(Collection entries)
=== Begin Enclosure ===
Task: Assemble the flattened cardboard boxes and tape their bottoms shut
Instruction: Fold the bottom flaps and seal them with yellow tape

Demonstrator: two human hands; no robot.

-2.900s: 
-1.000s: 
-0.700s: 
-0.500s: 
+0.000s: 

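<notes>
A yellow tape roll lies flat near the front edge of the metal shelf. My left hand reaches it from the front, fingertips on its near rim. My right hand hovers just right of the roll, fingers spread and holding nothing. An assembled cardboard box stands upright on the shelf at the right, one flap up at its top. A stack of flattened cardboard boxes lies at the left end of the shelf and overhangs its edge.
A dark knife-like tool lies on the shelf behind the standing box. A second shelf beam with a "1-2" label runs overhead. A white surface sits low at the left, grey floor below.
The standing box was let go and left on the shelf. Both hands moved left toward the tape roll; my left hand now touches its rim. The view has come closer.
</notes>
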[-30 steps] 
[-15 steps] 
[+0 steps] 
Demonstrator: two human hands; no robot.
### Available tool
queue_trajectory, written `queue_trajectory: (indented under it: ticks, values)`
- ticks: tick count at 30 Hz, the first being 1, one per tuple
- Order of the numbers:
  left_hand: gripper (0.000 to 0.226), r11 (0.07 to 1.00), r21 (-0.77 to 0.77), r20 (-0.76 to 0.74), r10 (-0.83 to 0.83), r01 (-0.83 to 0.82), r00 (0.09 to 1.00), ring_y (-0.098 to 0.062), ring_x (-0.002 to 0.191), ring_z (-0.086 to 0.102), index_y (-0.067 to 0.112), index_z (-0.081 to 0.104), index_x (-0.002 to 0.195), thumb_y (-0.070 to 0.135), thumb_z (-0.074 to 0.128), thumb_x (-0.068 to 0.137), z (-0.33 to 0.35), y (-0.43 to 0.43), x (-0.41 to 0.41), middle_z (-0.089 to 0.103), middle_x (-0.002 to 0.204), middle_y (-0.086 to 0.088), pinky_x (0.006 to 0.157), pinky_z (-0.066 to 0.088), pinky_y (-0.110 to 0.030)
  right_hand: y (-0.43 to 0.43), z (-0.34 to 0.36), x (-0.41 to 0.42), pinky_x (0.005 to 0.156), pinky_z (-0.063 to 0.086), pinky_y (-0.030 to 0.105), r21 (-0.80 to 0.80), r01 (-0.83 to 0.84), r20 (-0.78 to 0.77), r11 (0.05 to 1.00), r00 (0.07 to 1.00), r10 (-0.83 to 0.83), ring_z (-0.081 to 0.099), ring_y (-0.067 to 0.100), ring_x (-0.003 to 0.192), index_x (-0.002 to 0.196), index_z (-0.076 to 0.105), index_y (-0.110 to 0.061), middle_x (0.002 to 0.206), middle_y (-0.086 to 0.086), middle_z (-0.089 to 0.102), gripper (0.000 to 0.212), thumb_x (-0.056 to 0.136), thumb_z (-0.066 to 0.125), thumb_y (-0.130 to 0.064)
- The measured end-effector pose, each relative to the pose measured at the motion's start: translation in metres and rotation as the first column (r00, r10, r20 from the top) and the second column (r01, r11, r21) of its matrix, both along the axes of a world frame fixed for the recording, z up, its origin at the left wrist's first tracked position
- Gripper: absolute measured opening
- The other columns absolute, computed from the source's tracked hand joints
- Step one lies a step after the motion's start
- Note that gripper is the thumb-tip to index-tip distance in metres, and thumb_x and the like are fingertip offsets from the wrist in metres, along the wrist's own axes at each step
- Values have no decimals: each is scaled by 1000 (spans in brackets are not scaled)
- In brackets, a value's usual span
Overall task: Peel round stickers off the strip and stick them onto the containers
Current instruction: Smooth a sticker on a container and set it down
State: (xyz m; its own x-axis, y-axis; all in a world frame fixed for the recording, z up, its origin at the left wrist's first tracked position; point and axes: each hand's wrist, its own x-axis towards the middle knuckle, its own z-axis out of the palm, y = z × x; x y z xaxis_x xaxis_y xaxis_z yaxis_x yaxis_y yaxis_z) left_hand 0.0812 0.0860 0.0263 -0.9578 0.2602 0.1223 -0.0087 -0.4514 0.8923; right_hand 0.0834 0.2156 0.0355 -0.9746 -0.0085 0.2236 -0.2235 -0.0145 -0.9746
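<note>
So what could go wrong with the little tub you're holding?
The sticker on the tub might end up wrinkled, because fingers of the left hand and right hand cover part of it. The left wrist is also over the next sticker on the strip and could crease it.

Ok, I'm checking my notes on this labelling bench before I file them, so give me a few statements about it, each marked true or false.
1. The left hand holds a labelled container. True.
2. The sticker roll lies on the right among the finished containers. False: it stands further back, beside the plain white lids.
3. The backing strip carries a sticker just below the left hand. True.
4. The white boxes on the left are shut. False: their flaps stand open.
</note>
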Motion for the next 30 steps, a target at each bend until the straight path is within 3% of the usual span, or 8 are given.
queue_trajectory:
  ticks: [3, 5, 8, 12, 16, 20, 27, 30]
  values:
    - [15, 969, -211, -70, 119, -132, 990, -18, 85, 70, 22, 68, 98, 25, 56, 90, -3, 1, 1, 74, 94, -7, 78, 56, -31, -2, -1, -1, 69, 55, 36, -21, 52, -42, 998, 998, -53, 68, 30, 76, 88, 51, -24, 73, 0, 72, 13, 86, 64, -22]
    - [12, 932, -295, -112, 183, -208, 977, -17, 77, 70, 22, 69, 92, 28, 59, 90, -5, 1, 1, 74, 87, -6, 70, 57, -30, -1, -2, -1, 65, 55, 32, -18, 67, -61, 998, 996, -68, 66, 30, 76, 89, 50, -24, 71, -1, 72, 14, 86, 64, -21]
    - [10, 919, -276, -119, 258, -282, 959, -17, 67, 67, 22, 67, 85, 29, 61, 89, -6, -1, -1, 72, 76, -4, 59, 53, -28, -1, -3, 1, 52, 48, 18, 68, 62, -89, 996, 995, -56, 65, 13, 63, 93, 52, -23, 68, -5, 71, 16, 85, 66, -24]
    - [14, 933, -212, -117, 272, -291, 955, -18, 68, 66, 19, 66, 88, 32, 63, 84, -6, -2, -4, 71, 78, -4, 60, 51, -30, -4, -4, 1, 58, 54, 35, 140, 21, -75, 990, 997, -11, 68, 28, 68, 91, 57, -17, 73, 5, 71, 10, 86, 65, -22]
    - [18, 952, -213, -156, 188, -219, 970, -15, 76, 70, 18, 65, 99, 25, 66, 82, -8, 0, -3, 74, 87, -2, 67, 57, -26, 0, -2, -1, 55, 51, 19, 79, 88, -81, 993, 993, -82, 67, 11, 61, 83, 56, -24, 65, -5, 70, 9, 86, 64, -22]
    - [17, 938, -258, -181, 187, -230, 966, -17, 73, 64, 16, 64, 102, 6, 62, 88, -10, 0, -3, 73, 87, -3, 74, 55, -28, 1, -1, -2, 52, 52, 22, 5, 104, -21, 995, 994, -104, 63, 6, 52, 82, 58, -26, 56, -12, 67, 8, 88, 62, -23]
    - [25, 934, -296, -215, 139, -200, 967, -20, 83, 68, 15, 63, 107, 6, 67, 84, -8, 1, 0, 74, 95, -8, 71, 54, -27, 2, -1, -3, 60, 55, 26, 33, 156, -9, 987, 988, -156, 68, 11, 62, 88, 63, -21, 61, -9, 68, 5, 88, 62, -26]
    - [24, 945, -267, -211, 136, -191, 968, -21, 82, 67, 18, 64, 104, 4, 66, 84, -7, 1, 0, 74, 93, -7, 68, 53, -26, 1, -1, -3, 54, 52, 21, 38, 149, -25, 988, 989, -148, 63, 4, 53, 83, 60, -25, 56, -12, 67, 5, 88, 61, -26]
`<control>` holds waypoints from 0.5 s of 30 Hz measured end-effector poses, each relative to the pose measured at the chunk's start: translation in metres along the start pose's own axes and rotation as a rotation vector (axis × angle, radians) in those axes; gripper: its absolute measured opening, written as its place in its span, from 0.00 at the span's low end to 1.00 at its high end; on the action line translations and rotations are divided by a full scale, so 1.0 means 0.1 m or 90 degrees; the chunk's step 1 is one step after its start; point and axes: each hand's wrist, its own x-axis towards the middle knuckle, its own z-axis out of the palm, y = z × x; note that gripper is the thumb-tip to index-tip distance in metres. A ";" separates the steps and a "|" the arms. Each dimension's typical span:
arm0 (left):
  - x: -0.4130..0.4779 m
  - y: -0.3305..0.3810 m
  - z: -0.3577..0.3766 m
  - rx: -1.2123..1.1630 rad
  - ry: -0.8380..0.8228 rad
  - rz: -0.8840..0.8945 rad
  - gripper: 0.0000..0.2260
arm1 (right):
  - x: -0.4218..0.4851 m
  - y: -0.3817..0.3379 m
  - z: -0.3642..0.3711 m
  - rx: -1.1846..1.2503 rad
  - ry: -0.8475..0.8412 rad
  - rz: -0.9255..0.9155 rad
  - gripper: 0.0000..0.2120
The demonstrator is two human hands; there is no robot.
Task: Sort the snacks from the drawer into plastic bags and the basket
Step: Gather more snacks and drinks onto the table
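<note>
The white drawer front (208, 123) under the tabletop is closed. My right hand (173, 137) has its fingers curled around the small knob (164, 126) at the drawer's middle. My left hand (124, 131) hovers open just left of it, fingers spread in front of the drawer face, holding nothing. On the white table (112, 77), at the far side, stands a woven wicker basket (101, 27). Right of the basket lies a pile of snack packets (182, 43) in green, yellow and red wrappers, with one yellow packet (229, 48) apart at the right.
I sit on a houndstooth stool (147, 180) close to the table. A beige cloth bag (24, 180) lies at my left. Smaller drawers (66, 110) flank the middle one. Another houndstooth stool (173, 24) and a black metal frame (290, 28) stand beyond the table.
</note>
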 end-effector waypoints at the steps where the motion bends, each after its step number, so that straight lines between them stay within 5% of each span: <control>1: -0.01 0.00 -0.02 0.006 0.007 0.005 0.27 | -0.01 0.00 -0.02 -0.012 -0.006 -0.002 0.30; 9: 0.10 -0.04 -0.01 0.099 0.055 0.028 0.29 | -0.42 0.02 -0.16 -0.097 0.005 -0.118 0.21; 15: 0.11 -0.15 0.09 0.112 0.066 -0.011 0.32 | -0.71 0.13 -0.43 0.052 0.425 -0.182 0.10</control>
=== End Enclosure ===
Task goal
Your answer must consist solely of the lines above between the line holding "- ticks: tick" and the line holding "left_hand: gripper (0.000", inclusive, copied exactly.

Task result
- ticks: tick count at 30 Hz, the first being 1, one per tuple
- Order of the numbers:
  left_hand: gripper (0.000 to 0.226), r11 (0.07 to 1.00), r21 (-0.77 to 0.77), r20 (-0.76 to 0.74), r10 (-0.83 to 0.83), r01 (-0.83 to 0.82), r00 (0.09 to 1.00), ring_y (-0.098 to 0.062), ring_x (-0.002 to 0.191), ring_z (-0.086 to 0.102), index_y (-0.067 to 0.112), index_z (-0.081 to 0.104), index_x (-0.002 to 0.195), thumb_y (-0.070 to 0.135), thumb_z (-0.074 to 0.128), thumb_x (-0.068 to 0.137), z (-0.33 to 0.35), y (-0.43 to 0.43), x (-0.41 to 0.41), middle_z (-0.089 to 0.103), middle_x (-0.002 to 0.204), middle_y (-0.086 to 0.088), pinky_x (0.006 to 0.157), pinky_z (-0.066 to 0.088), pinky_y (-0.110 to 0.030)

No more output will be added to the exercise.